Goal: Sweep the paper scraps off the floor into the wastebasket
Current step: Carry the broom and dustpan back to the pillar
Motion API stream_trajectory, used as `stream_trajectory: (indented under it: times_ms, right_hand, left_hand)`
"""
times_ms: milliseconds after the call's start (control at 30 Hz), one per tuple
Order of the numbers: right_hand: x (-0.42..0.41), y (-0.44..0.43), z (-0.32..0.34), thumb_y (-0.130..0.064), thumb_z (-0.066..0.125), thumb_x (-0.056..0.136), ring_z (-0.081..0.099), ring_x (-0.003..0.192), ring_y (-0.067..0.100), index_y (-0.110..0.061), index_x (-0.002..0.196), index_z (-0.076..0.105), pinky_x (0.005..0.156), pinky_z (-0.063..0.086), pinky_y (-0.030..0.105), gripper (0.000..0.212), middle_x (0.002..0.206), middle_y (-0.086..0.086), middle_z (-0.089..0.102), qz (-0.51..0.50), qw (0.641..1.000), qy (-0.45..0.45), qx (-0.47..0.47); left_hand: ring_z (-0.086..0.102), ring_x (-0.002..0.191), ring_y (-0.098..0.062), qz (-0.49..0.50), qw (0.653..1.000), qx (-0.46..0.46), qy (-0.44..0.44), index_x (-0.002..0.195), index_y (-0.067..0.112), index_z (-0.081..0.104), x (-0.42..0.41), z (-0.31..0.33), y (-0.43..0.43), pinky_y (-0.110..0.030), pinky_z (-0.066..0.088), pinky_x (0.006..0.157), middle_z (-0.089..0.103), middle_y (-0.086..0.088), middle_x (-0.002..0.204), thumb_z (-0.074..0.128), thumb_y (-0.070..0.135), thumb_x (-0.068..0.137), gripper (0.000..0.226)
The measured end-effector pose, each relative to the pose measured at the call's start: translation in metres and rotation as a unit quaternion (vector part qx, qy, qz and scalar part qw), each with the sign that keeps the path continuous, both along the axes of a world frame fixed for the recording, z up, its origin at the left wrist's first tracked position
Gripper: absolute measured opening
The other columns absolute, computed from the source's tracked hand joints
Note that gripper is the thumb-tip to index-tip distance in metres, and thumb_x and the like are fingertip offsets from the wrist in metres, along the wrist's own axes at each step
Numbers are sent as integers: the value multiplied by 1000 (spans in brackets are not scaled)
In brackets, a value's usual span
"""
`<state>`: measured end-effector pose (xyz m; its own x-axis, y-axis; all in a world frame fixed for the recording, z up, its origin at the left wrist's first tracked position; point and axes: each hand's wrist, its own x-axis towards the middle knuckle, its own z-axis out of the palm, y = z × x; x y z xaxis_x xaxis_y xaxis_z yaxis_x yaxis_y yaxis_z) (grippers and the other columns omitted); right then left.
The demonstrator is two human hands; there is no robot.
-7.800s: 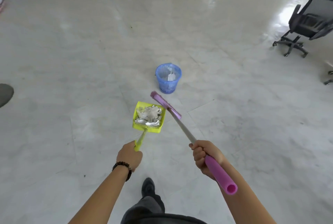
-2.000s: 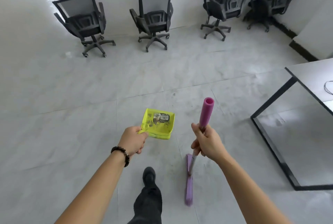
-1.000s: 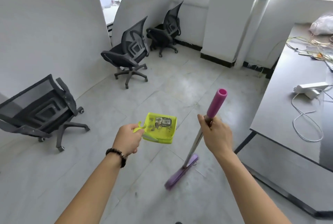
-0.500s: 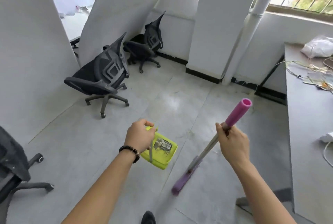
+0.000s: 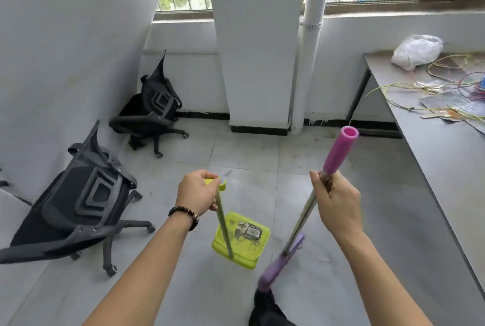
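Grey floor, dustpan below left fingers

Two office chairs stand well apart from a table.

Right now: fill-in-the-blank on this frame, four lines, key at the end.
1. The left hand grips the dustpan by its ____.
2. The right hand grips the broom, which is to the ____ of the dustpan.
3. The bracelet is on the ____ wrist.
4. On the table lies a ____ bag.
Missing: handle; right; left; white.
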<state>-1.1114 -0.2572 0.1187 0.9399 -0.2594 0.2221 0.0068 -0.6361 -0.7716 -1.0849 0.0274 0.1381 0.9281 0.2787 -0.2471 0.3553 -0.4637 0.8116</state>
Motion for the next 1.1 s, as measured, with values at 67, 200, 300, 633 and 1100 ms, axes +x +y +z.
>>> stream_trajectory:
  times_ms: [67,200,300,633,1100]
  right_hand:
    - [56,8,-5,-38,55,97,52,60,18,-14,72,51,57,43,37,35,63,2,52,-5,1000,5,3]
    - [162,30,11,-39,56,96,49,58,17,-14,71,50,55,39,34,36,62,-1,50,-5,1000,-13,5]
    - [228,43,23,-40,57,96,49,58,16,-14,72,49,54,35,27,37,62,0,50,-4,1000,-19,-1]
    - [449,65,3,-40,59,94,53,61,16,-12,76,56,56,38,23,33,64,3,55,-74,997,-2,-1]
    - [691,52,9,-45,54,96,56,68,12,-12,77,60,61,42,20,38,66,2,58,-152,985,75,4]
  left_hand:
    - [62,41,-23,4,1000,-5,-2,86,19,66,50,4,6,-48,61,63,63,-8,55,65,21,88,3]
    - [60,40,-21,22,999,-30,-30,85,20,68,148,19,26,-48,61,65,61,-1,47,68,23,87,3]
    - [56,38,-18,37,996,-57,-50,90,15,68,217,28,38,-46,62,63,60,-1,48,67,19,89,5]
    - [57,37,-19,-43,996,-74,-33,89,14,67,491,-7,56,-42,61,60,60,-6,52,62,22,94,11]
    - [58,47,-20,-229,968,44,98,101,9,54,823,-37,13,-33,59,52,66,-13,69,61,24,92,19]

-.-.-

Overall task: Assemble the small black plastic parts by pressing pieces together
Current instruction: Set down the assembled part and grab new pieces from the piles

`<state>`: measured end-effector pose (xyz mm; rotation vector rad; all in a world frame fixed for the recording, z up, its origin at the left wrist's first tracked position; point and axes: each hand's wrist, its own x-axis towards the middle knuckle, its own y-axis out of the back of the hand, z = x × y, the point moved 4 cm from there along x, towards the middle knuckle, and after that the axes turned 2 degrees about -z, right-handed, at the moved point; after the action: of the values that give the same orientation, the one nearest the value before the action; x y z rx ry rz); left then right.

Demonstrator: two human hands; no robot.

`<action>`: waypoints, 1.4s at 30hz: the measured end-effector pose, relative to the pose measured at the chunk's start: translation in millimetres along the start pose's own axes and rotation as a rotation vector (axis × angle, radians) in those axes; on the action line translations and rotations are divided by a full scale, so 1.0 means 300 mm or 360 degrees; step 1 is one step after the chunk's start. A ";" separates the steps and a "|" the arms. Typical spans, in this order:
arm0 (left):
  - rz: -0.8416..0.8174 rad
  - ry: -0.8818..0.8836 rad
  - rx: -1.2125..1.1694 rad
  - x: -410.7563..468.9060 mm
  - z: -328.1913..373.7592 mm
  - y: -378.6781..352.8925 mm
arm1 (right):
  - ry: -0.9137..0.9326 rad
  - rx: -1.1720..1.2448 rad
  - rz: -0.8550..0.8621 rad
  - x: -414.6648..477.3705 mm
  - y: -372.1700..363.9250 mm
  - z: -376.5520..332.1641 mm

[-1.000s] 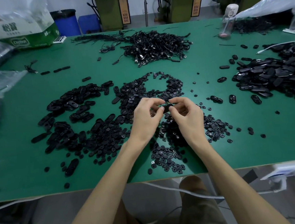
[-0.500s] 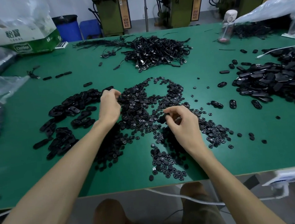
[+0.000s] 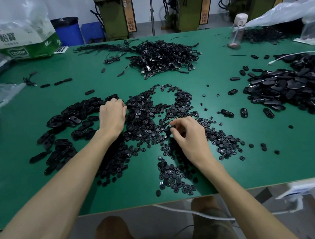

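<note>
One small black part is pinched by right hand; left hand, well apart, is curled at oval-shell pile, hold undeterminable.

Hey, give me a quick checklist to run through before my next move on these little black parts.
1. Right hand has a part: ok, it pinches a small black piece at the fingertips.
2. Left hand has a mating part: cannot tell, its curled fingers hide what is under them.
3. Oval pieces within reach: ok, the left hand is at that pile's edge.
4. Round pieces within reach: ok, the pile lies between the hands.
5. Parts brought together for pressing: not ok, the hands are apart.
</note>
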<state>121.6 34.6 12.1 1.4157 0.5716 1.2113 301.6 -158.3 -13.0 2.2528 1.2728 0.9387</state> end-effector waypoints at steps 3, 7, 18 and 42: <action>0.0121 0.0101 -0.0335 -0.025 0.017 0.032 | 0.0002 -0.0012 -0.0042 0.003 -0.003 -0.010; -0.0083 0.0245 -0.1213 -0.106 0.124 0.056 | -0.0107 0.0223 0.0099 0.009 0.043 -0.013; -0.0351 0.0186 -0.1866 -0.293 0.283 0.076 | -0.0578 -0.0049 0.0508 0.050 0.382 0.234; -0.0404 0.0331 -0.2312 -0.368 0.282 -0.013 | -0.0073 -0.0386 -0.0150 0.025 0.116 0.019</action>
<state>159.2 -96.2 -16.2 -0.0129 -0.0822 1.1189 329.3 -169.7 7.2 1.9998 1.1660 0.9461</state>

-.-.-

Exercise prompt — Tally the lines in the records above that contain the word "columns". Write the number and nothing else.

Solution to this task — 2